> Requirement:
Output every line below exactly.

> Supplied information:
★ ★ ★ ★ ★ ★ ★

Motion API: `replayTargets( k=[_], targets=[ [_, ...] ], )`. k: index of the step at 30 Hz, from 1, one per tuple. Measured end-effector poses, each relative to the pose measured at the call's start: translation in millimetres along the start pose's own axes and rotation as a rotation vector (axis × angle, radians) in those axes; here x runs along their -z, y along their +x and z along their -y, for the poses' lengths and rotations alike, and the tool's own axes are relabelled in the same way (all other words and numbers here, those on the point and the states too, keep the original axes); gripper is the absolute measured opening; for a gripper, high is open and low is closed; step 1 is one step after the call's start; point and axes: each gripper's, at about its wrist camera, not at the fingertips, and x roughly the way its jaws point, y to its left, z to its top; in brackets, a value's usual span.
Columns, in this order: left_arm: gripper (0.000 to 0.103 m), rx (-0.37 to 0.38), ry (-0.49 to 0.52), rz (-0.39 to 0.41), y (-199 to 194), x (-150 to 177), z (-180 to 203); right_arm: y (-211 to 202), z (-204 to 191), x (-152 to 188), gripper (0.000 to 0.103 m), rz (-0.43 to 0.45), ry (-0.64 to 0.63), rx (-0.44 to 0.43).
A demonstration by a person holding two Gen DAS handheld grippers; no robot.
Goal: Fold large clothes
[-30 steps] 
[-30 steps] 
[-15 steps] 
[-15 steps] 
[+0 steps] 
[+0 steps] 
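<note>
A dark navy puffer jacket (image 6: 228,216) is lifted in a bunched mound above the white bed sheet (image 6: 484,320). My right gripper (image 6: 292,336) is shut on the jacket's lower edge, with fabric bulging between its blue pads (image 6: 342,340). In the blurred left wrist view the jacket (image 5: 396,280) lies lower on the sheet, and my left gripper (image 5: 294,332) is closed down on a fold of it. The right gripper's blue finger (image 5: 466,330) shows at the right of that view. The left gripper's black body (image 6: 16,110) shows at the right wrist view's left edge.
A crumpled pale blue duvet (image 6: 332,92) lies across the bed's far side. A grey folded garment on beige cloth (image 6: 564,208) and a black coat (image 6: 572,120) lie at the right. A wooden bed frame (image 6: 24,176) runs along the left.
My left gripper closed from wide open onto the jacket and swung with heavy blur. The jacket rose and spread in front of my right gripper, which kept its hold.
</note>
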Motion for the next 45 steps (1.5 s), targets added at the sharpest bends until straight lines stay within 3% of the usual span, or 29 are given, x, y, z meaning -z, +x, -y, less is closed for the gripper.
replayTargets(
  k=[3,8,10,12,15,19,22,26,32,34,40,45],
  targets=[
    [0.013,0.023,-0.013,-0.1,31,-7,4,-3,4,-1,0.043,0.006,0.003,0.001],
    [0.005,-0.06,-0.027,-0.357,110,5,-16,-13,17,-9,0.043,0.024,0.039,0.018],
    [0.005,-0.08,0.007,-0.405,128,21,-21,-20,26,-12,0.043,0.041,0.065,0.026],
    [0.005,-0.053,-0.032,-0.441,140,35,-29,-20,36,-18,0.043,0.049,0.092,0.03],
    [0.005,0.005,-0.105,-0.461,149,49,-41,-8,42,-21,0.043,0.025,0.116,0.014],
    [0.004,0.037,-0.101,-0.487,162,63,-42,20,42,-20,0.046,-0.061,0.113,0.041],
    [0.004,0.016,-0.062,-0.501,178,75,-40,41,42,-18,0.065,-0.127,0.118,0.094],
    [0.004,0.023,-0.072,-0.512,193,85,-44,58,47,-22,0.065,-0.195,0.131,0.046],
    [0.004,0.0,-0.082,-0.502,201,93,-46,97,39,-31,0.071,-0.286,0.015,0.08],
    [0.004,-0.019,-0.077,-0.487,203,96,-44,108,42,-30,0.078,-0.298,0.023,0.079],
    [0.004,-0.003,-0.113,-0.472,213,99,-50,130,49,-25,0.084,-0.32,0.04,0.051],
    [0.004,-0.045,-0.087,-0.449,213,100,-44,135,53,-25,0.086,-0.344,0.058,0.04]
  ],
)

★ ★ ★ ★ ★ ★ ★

> Solved exercise:
Motion API: `replayTargets( k=[_], targets=[ [_, ...] ], )`. k: index of the step at 30 Hz, from 1, one per tuple. Measured end-effector poses, each relative to the pose measured at the call's start: translation in millimetres along the start pose's own axes and rotation as a rotation vector (axis × angle, radians) in those axes; here x runs along their -z, y along their +x and z along their -y, for the poses' lengths and rotations alike, and the tool's own axes are relabelled in the same way (all other words and numbers here, those on the point and the states too, keep the original axes); gripper is the absolute measured opening; for a gripper, high is open and low is closed; step 1 is one step after the call's start; point and axes: each gripper's, at about its wrist camera, not at the fingertips, and x roughly the way its jaws point, y to its left, z to its top; in brackets, a value's usual span.
Columns, in this order: left_arm: gripper (0.000 to 0.103 m), rx (-0.37 to 0.38), ry (-0.49 to 0.52), rz (-0.39 to 0.41), y (-199 to 194), x (-150 to 177), z (-180 to 203); right_arm: y (-211 to 202), z (-204 to 191), x (-152 to 188), gripper (0.000 to 0.103 m), rz (-0.43 to 0.45), ry (-0.64 to 0.63), rx (-0.44 to 0.43).
A demonstration by a person holding two Gen DAS handheld grippers; no robot.
Goal: Fold large clothes
[-30 steps] 
[-30 steps] 
[-15 steps] 
[-15 steps] 
[+0 steps] 
[+0 steps] 
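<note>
A dark navy puffer jacket (image 6: 228,216) is lifted in a bunched mound above the white bed sheet (image 6: 484,320). My right gripper (image 6: 292,336) is shut on the jacket's lower edge, with fabric bulging between its blue pads (image 6: 342,340). In the blurred left wrist view the jacket (image 5: 396,280) lies lower on the sheet, and my left gripper (image 5: 294,332) is closed down on a fold of it. The right gripper's blue finger (image 5: 466,330) shows at the right of that view. The left gripper's black body (image 6: 16,110) shows at the right wrist view's left edge.
A crumpled pale blue duvet (image 6: 332,92) lies across the bed's far side. A grey folded garment on beige cloth (image 6: 564,208) and a black coat (image 6: 572,120) lie at the right. A wooden bed frame (image 6: 24,176) runs along the left.
My left gripper closed from wide open onto the jacket and swung with heavy blur. The jacket rose and spread in front of my right gripper, which kept its hold.
</note>
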Motion for the next 45 steps (1.5 s), targets added at the sharpest bends until straight lines stay within 3% of the usual span, or 29 are given, x, y, z meaning -z, +x, -y, less is closed for the gripper.
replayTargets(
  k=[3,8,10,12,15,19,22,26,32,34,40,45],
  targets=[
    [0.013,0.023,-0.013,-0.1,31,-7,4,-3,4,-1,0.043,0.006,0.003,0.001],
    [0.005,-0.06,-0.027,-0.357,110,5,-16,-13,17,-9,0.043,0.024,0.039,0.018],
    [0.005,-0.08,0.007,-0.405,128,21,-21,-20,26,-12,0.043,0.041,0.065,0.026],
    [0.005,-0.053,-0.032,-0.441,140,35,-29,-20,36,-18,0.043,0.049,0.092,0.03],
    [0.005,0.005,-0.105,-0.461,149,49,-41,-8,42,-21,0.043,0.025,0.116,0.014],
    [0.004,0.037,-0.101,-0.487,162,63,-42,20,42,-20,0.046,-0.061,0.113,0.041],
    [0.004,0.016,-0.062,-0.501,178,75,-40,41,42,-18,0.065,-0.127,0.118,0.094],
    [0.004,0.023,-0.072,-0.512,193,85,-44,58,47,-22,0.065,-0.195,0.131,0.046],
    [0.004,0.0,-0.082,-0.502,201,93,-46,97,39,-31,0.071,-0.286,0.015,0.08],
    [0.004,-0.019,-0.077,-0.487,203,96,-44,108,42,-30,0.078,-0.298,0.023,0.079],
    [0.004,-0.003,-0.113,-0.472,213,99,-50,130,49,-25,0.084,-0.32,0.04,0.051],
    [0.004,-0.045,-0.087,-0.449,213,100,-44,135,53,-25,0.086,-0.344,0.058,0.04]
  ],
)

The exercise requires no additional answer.